I figure it is not a good time to talk and anyway maybe she has notions about customizing and does not approve of it.
"What," she says, "would Dud Wingle want with Miz' Sigafoos?"
"I don't know, ma'am," I say. "Wasn't he the gentleman you was kicking from here to Scranton?"
"Shucks, Bub, that was just a figger of speech. If I'd of wanted to kick him from here to Scranton I'd of done it. Dud and Jim and Ab and Sime think they got a right to shoot your dog if he chases the deer. I'm a peaceable woman or I'd have the law on them for shootin' Grip. But maybe I did kind of lose my temper." She looked worrieder yet.
"Is something wrong, ma'am?" I ask. You never can tell, but a lot of old dames talk to me like I was their uncle; to tell you the truth this is my biggest problem in a cathouse. It must be because I am a kind of thoughtful guy and it shows.
Mrs. Parry is no exception. She says to me: "You don't know the folks up here yet, Bub, so you don't know about Miz' Sigafoos. I'm old English stock so I don't hold with their foolishness, but——" And here she looked real worried. "Miz' Sigafoos is what they call a hex doctor."
"What's that, ma'am?"
"Just a lot of foolishness. Don't you pay any attention," she says, and then she has to concentrate on the driving. We are turning off the two-lane state highway and going up, up, up into the hills, off a blacktop road, off a gravel road, off a dirt road. No people. No houses. Fences and cows or maybe horses, I can't tell for sure. Finally we are at her place, which is from wood and in two buildings. I start automatically for the building that is clean, new-painted, big and expensive.
"Hold on, Bub," she says. "No need to head for the barn first thing. Let's get you settled in the house first and then there'll be a plenty of work for you."

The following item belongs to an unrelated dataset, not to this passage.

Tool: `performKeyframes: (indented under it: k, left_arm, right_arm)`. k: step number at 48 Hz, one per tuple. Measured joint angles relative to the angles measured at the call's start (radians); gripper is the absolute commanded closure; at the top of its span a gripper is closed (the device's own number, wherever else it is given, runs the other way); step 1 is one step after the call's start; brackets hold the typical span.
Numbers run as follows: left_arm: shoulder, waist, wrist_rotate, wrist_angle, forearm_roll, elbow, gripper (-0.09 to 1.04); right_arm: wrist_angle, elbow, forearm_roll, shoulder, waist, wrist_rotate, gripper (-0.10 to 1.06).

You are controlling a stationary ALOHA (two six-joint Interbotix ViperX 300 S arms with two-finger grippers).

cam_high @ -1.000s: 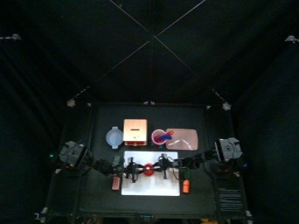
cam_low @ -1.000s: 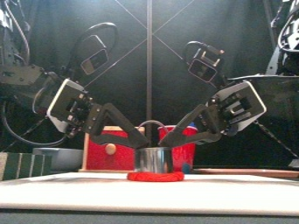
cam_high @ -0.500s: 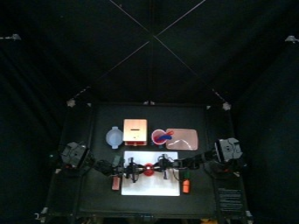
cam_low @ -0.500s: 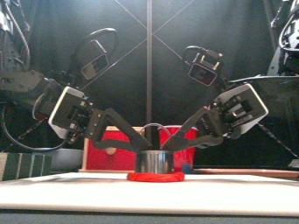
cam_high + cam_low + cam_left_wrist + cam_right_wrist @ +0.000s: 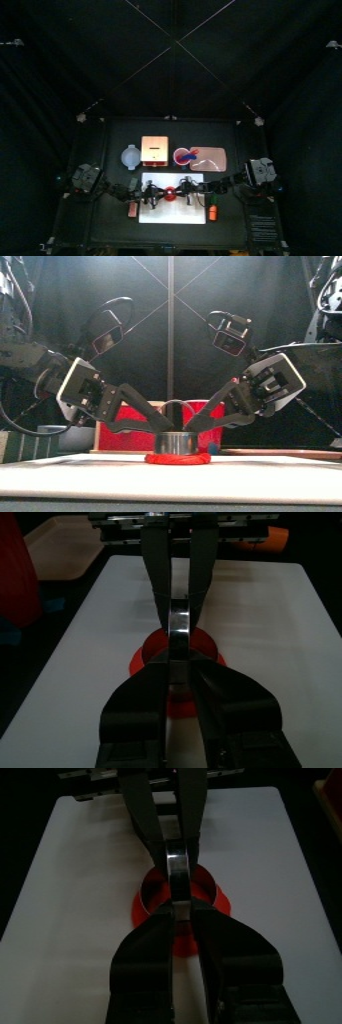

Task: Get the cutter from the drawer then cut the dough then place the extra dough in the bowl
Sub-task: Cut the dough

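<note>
Left tool (image 5: 160,426): grips cutter (image 5: 177,442); arm lower than 1 s ago
Right tool (image 5: 203,426): grips cutter
Dough (image 5: 177,458): unmoved

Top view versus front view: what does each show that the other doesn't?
Only the top view shows the white cutting board's full outline and the toys lying on the pink tray. Only the front view shows the cutter's metal wall and arched wire handle. Both show the left gripper and right gripper tip to tip over the red dough.
</note>
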Motion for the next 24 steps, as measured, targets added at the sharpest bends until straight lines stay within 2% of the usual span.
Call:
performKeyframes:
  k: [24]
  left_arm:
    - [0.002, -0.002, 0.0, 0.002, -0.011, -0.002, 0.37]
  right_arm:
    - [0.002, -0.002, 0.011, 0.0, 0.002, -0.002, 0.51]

I do a double take and see that the big, clean, expensive building is the barn. The little, cheap, rundown place is the house. I say to myself:
"Tough Tony, you're gonna pray tonight that Mr. Marino don't forget to tell the judge you're a personal friend of his and get you out of this,"
But that night I do not pray. I am too tired. After throwing sacks of scratch feed and laying mash around, I run the baling machine and I turn the oats in the loft and I pump water until my back is aching jello and then I go hiking out to the woodlot and chop down trees and cut them up with a chain saw. It is surprising how fast I learn and how willing I am when I remember what Mrs. Parry did to Dud Wingle.

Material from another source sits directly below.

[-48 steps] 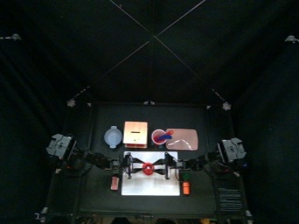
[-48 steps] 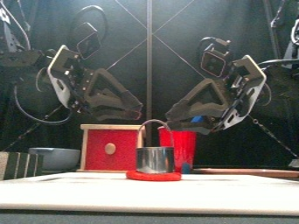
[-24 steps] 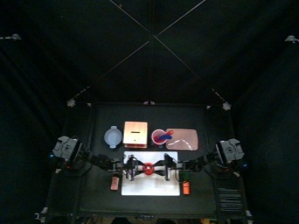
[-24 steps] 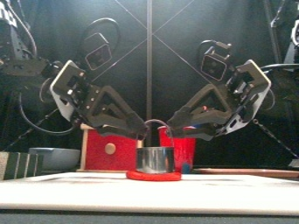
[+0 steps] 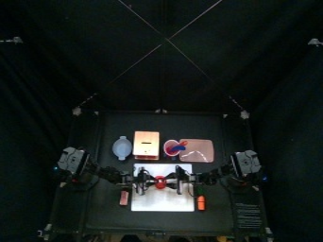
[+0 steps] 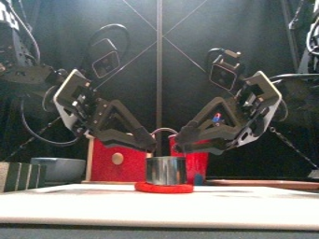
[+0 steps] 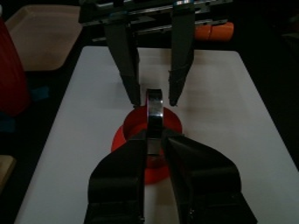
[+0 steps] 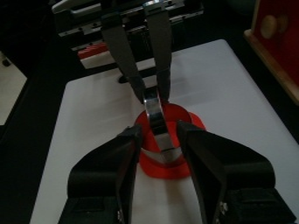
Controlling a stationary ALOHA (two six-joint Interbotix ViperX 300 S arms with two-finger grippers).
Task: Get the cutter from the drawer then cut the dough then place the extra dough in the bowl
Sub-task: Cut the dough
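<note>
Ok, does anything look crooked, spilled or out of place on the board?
Nothing stands out. The cutter stands upright on the flat red dough on the white cutting board, the left gripper and right gripper flanking its wire handle.

Black throughout on the left arm and the right arm: boxy, glossy links joined by rounded housings. Thin black cables trailing from the upper links. A pale cross-plate at each wrist, bright against the dark casing. On the left gripper and the right gripper, two long, flat fingers tapering toward the tips, grey on the outer faces, black on the inner. From the wrist views, broad, rounded black bases with a soft sheen, narrowing forward. Screws and markings too small to make out.
</note>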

I barely get to sleep it seems like when Mrs. Parry is yanking the covers off me laughing and I see through the window that the sky is getting a little light. "Time to rise, Bub," she bawls. "Breakfast on the table." She strides to the window and flexes her muscles, breathing deep. "It's going to be a fine day. I can tell when an animal's sick to death, and I can tell when it's going to be fine all day. Rise and shine, Bub. We have a lot of work ahead. I was kind of easy on you yesterday seeing you was new here, so we got a bit behindhand."
I eye the bulging muscles and say "Yes, ma'am."
She serves a good breakfast, I have to admit. Usually I just have some coffee around eleven when I wake up and maybe a meatball sandwich around four, but the country air gives you an appetite like I always heard. Maybe I didn't tell you there was just the two of us. Her husband kicked off a couple years ago. She gave one of her boys half the farm because she says she don't believe in letting them hang around without a chance to make some money and get married until you die. The other boy, nineteen, got drafted two months ago and since then she is running the place on her own hook because for some reason or other it is hard to get people to work on a farm. She says she does not understand this and I do not enlighten her.
First thing after breakfast she tells me to make four crates from lumber in the toolshed, go to the duckpond and put the four Muscovy ducks in the crates so she can take them to town and sell them. She has been meaning to sell the Muscovy ducks for some time since the word has been getting around that she was pro-communist for having such a breed of ducks when there were plenty of good American ducks she could of raised. "Though," she says, "in my opinion the Walterses ought to sell off their Peking ducks too because the Chinese are just as bad as the Roossians."
I make the crates which is easy and I go to the duck-pool. There are four ducks there but they are not swimming; they have sunk. I go and tell Mrs. Parry and she looks at me like I was crazy.
"Yeah," I tell her. "Sunk. Down at the bottom of the pond, drownded. I guess maybe during the night they forgot to keep treading water or something."